Transport Properties of Granular High-TC Superconductors

TL;DR

This paper applies the RSJ model to granular high-TC superconductors, analyzing transport properties and demonstrating that dissipation arises from normal current flow in these materials.

Contribution

It introduces the application of the RSJ model to granular high-TC superconductors and validates it with experimental transport measurements.

Findings

RSJ model accurately describes I-V characteristics

Dissipation is due to normal current flow

Transport properties depend on temperature and magnetic field

Abstract

We report on the application of the Resistively Shunted Junction (RSJ) model to granular high-TC superconductors. Some derived predictions of the RSJ model are applied to a set of superconducting granular samples which can be considered as a network of Josephson junctions.
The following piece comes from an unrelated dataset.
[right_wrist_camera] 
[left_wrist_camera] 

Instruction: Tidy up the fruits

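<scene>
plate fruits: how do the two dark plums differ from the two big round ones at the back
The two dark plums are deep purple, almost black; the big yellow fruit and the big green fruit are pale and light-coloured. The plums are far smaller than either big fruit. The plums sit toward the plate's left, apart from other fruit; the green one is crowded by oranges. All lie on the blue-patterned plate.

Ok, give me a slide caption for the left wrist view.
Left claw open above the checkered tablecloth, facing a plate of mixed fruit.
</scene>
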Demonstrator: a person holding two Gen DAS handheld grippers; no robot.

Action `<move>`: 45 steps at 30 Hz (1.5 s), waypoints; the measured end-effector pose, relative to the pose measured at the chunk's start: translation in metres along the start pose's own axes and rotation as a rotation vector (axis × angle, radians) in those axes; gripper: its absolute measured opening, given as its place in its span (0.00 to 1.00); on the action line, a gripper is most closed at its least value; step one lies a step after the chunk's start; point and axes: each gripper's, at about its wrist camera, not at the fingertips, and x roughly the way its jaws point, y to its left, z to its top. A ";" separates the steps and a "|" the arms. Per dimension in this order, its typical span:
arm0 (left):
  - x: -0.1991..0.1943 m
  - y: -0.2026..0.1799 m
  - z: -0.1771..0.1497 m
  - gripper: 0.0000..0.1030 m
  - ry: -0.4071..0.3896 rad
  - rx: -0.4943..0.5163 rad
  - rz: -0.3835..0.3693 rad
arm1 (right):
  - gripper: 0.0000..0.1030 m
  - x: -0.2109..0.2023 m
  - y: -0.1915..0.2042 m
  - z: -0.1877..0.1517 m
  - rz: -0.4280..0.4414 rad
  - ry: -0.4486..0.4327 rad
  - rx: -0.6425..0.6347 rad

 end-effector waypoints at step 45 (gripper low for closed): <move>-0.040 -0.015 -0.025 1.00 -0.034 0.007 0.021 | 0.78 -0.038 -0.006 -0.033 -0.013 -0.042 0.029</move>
The investigated samples belong to both hole-doped Y1-xPrxBa2Cu3O7-d (x = 0.0, 0.35, and 0.45) and the electron-doped Sm2-xCexCuO4-d (x = 0.18) systems which display the so-called double resistive superconducting transition. We have performed several transport measurements in these compounds including temperature and magnetic field dependence of the electrical resistance, R(T,H), and I-V characteristics. Several aspects of the I-V characteristics were quantitatively well described by the RSJ model. The combined results strongly suggest that dissipation in granular superconducting samples is a natural consequence of the normal current flowing in parallel with the supercurrent current.